Published online by Cambridge University Press:  17 February 2009

Extract

Between 1964 and 1971 China carried out a massive programme of investment in the remote regions of south-western and western China. This development programme – called “the Third Front” – envisaged the creation of a huge self-sufficient industrial base area to serve as a strategic reserve in the event of China being drawn into war. Reflecting its primarily military orientation, the programme was considered top secret for many years; recent Chinese articles have discussed the huge costs and legacy of problems associated with the programme, but these discussions have been oblique and anecdotal, and no systematic appraisal has ever been published.2 Since Chinese analysts have avoided discussion of the Third Front, western accounts of China's development have also given it inadequate emphasis, and it has not been incorporated into our understanding of China during the 1960s and 1970s.
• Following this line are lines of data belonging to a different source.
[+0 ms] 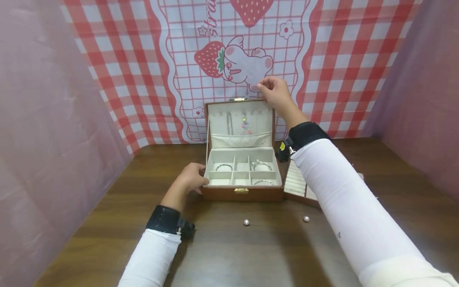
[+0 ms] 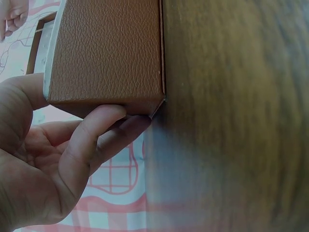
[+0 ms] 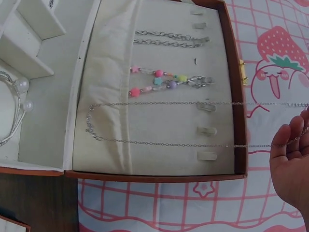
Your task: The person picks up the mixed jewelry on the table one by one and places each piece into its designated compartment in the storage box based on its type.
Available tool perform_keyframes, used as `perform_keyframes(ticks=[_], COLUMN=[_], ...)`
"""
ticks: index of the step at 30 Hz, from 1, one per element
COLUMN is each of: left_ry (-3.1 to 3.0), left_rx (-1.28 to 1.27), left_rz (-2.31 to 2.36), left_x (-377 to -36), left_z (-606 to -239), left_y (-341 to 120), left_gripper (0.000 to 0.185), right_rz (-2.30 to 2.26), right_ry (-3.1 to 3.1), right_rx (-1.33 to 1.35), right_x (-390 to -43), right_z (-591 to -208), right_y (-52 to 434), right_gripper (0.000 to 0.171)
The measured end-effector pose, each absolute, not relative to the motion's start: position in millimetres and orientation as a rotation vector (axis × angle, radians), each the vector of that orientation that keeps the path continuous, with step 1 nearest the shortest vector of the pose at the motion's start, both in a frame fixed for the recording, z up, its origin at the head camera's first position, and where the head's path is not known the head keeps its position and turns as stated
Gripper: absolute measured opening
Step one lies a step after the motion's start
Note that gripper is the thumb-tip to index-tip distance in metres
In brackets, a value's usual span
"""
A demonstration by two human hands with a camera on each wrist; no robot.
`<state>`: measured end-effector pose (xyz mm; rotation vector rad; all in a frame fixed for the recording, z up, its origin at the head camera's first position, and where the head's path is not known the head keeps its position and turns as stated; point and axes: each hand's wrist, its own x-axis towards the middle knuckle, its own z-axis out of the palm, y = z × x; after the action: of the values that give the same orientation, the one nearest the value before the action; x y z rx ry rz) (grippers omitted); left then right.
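Observation:
A brown jewelry box (image 1: 222, 194) stands with its lid raised at the back. My left hand (image 1: 190, 177) grips its left side, thumb at the rim and fingers against the brown leather-like wall (image 2: 108, 53). Above the lid's right top edge, my right hand (image 1: 274, 93) pinches a thin silver necklace (image 3: 169, 143), which hangs in a long loop before the cream lid lining. Beside it, a colourful bead necklace (image 3: 159, 73) and a silver chain (image 3: 166, 35) hang from small tabs in the lid. Silver bracelets (image 1: 224, 164) lie in several of the box's compartments.
Right of the box, a tray with ring rolls (image 1: 295, 183) lies partly behind the right forearm. Two pearl-like balls, one nearer the middle (image 1: 246, 222) and one farther right (image 1: 306, 219), sit on the wooden table (image 1: 215, 255). A checked strawberry cloth (image 1: 132, 71) hangs behind.

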<state>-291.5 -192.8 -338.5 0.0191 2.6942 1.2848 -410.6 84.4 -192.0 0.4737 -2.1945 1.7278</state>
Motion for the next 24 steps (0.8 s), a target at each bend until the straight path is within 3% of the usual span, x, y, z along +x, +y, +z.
perform_keyframes(ticks=[12, 24], left_ry=[2.714, 2.741], left_rx=[0.038, 0.014], left_rz=[1.277, 1.232], left_x=[-290.2, -288.2], left_z=[-338.6, -335.8], left_y=[-194.3, -192.3], left_gripper=[0.051, 0.054], right_rz=[1.755, 1.637], right_ry=[-2.155, -2.281], right_rx=[0.474, 0.136], right_x=[-422.1, -435.1], right_z=[-221.9, -242.0], right_y=[74.8, 75.6], right_gripper=[0.012, 0.021])
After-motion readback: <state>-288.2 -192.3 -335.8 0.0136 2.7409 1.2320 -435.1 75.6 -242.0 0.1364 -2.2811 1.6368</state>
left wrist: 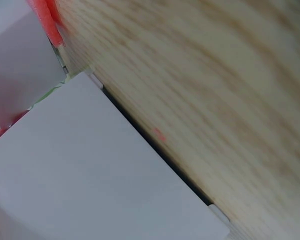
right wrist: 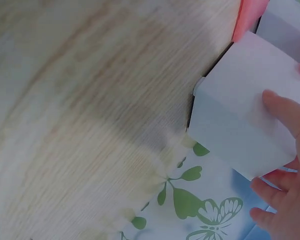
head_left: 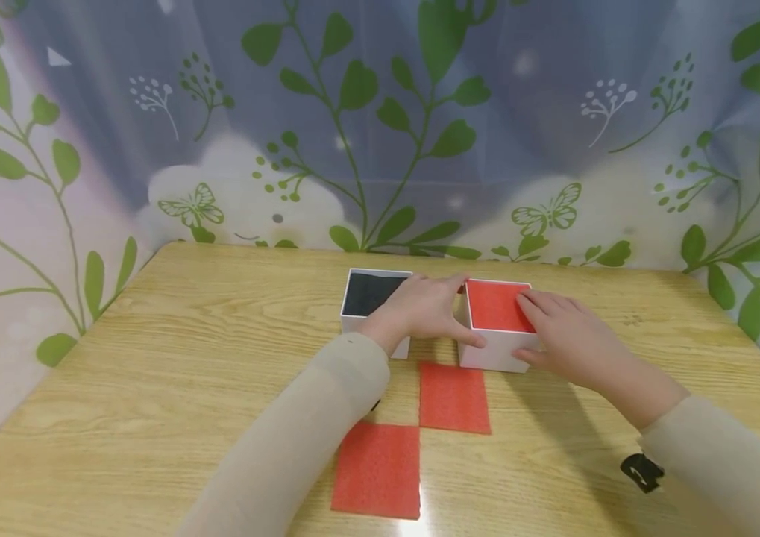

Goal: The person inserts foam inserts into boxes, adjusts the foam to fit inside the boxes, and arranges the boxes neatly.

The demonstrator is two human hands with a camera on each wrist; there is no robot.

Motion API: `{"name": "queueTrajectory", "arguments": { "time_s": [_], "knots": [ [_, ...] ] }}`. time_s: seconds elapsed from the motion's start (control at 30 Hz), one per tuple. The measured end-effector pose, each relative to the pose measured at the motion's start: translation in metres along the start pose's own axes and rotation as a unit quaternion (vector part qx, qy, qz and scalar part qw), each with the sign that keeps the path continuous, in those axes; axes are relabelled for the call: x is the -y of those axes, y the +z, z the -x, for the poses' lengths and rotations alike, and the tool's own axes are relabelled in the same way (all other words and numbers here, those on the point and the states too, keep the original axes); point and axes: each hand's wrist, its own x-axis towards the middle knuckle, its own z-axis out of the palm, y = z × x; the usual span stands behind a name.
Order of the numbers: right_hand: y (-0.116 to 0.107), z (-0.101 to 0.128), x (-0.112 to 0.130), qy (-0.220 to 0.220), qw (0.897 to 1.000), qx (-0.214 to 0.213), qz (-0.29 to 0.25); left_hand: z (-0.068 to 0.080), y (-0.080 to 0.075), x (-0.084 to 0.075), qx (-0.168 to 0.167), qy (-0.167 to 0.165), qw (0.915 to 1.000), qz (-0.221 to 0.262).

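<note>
Two white boxes, two loose red foam sheets, two hands.

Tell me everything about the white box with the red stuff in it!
The white square box with red foam inside looks like smooth card, open at the top, upright on the wooden table. Red foam fills its top. The left hand grips its left side; the right hand rests fingers on the foam, thumb against the front.

White box with red foam inside stands upright beside a black-lined white box
</note>
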Motion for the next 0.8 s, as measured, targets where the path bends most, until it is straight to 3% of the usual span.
{"name": "queueTrajectory", "arguments": {
  "time_s": [0.2, 0.6, 0.8],
  "knots": [
    [0.0, -0.008, -0.001, 0.008, 1.0, 0.004, -0.028, -0.002, 0.001, -0.001, 0.0, 0.004, 1.0, -0.005],
    [0.004, -0.042, 0.011, -0.053, 0.992, -0.001, -0.117, 0.0, 0.001, 0.002, 0.002, 0.007, 0.9999, -0.012],
    [0.018, -0.044, 0.01, -0.056, 0.993, -0.035, -0.093, 0.0, 0.0, 0.002, -0.001, 0.011, 0.9999, -0.007]
  ]
}}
It is common to assume that the “Cultural Revolution decade” was dominated by domestic political conflict, and characterized by an economic system made dysfunctional by excessive politicization, fragmented control, and an emphasis on small-scale locally self-sufficient development. The Third Front, however, was a purposive, large-scale, centrally-directed programme of development carried out in response to a perceived external threat with the broad support of China's national leaders. Moreover, this programme was immensely costly, having a negative impact on China's economic development that was certainly more far-reaching than the disruption of the Cultural Revolution.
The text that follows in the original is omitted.